PROBLEM TO WORK ON: A verbatim transcription of every record below is required.

---

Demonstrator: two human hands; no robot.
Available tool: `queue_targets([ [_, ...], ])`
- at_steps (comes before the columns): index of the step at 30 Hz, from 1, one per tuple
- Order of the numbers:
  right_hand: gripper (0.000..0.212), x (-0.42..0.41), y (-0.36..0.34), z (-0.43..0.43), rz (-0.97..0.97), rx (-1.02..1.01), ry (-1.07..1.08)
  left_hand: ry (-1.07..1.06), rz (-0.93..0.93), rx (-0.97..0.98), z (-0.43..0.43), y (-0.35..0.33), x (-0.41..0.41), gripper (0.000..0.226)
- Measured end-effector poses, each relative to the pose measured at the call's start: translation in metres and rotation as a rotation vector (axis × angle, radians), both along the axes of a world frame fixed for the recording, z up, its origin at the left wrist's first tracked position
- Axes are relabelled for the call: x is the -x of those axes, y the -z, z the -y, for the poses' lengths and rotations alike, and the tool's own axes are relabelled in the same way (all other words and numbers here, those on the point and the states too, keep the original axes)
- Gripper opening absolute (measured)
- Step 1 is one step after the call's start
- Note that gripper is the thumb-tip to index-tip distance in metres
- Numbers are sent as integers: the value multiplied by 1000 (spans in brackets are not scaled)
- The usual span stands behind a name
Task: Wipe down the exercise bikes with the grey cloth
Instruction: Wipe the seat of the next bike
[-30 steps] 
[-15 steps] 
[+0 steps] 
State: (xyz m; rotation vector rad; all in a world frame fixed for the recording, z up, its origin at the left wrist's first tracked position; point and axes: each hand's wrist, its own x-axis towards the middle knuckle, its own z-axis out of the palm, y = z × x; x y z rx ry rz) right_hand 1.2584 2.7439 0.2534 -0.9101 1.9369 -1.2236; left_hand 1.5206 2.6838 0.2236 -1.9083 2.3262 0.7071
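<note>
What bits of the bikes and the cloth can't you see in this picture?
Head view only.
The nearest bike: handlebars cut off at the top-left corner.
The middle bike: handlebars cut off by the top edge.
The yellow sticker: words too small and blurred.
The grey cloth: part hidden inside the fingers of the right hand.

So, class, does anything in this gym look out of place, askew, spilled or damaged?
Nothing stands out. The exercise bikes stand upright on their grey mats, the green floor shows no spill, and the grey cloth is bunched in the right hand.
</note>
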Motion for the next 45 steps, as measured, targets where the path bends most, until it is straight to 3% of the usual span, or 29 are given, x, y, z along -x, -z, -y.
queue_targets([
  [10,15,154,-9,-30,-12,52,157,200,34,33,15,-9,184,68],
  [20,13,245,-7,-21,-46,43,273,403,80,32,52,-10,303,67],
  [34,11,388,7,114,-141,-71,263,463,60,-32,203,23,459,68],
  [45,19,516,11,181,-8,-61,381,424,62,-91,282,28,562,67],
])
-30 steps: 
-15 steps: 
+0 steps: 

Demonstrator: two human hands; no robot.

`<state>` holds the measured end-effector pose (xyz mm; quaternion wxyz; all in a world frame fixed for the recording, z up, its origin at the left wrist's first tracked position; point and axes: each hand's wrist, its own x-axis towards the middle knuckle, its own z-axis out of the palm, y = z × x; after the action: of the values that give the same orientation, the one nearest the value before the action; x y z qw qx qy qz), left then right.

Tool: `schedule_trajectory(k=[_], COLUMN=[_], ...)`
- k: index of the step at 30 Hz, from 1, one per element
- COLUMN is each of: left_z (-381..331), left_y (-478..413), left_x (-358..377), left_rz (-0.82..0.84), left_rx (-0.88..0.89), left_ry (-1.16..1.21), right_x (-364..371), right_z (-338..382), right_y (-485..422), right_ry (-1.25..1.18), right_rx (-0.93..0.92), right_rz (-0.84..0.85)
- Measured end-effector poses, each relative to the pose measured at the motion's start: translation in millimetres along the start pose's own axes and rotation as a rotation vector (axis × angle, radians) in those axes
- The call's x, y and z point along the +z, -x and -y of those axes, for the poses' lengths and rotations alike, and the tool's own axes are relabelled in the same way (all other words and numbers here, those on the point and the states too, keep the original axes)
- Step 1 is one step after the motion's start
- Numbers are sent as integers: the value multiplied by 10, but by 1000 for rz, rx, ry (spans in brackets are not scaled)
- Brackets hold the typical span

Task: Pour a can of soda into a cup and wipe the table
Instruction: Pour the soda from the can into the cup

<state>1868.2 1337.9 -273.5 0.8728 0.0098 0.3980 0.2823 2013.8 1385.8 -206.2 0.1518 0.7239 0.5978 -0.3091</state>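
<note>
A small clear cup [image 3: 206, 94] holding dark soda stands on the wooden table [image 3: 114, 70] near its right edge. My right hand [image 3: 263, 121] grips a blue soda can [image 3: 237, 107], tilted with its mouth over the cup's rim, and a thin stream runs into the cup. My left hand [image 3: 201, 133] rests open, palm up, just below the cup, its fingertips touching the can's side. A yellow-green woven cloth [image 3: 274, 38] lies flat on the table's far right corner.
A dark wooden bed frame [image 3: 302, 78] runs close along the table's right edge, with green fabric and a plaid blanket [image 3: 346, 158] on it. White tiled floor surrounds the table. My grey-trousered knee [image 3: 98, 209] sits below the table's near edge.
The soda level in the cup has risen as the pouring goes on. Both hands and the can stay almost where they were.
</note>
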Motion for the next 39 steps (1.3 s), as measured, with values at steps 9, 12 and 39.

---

RESPONSE TO THIS TASK:
Demonstrator: two human hands; no robot.
Available tool: `queue_targets([ [_, ...], ])`
- at_steps (comes before the columns): index of the step at 30 Hz, from 1, one per tuple
- Order of the numbers:
  right_hand: gripper (0.000..0.212), x (-0.42..0.41), y (-0.36..0.34), z (-0.43..0.43), rz (-0.97..0.97), rx (-1.02..1.01), ry (-1.07..1.08)
  left_hand: ry (-1.07..1.06), rz (-0.93..0.93), rx (-0.97..0.98), z (-0.43..0.43), y (-0.35..0.33), x (-0.41..0.41), gripper (0.000..0.226)
- Measured end-effector poses, each relative to the pose measured at the call's start: translation in metres and rotation as a rotation vector (axis × angle, radians), both along the axes of a world frame fixed for the recording, z up, its origin at the left wrist's first tracked position
- Axes are relabelled for the call: x is the -x of those axes, y the -z, z the -y, for the poses' lengths and rotations alike, and the tool's own axes are relabelled in the same way (all other words and numbers here, those on the point and the states too, keep the original axes)
- Gripper opening absolute (measured)
- Step 1 is one step after the call's start
- Note that gripper is the thumb-tip to index-tip distance in metres
- Numbers are sent as integers: the value multiplied by 1000 (spans in brackets are not scaled)
- The usual span stands behind a name
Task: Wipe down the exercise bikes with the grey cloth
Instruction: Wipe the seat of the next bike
[-30 steps] 
[-15 steps] 
[+0 steps] 
State: (xyz m; rotation vector rad; all in a world frame fixed for the recording, z up, its origin at the left wrist's first tracked position; point and axes: each hand's wrist, its own x-axis towards the middle knuckle, its own z-axis out of the palm, y = z × x; x y z rx ry rz) right_hand 1.2584 2.7439 0.2534 -0.9101 1.9369 -1.2236; left_hand 1.5206 2.6838 0.2236 -1.9083 2.3262 0.7071
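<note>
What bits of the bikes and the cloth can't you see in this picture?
Head view only.
The nearest bike: handlebars cut off at the top-left corner.
The middle bike: handlebars cut off by the top edge.
The yellow sticker: words too small and blurred.
The grey cloth: part hidden inside the fingers of the right hand.

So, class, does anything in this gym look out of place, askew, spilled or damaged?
Nothing stands out. The exercise bikes stand upright on their grey mats, the green floor shows no spill, and the grey cloth is bunched in the right hand.
</note>
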Motion for the next 45 steps, as measured, targets where the path bends most, until it is straight to 3% of the usual span, or 29 are given, x, y, z along -x, -z, -y.
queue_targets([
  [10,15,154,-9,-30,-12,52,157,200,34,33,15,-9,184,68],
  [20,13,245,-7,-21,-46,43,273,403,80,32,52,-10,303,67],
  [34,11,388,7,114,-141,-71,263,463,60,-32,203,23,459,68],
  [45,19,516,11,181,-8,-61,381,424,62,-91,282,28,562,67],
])
-30 steps: 
-15 steps: 
+0 steps: 

Demonstrator: two human hands; no robot.

`<state>` holds the measured end-effector pose (xyz mm; quaternion wxyz; all in a world frame fixed for the recording, z up, its origin at the left wrist's first tracked position; point and axes: each hand's wrist, its own x-axis towards the middle knuckle, its own z-axis out of the palm, y = z × x; after the action: of the values that give the same orientation, the one nearest the value before the action; x y z qw qx qy qz), left then right.

Tool: `schedule_trajectory(k=[_], COLUMN=[_], ...)`
- k: index of the step at 30 Hz, from 1, one per element
- COLUMN is each of: left_z (-381..331), left_y (-478..413), left_x (-358..377), left_rz (-0.82..0.84), left_rx (-0.88..0.89), left_ry (-1.16..1.21), right_x (-364..371), right_z (-338..382), right_y (-485..422), right_ry (-1.25..1.18), right_rx (-0.93..0.92), right_rz (-0.84..0.85)
- Measured end-effector poses, each relative to the pose measured at the motion's start: translation in millimetres along the start pose's own axes and rotation as a rotation vector (axis × angle, radians) in those axes
- The call's x, y and z point along the +z, -x and -y of those axes, for the poses' lengths and rotations alike, and the tool's own axes are relabelled in the same way (all other words and numbers here, those on the point and the states too, keep the original axes)
- Step 1 is one step after the motion's start
- Numbers are sent as integers: the value multiplied by 10, but by 1000 for rz, rx, ry (spans in brackets are not scaled)
- Brackets hold the typical span

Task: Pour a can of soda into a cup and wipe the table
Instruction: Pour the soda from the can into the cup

<state>1868.2 1337.9 -273.5 0.8728 0.0098 0.3980 0.2823 2013.8 1385.8 -206.2 0.1518 0.7239 0.5978 -0.3091</state>
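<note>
A small clear cup [image 3: 206, 94] holding dark soda stands on the wooden table [image 3: 114, 70] near its right edge. My right hand [image 3: 263, 121] grips a blue soda can [image 3: 237, 107], tilted with its mouth over the cup's rim, and a thin stream runs into the cup. My left hand [image 3: 201, 133] rests open, palm up, just below the cup, its fingertips touching the can's side. A yellow-green woven cloth [image 3: 274, 38] lies flat on the table's far right corner.
A dark wooden bed frame [image 3: 302, 78] runs close along the table's right edge, with green fabric and a plaid blanket [image 3: 346, 158] on it. White tiled floor surrounds the table. My grey-trousered knee [image 3: 98, 209] sits below the table's near edge.
The soda level in the cup has risen as the pouring goes on. Both hands and the can stay almost where they were.
</note>
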Motion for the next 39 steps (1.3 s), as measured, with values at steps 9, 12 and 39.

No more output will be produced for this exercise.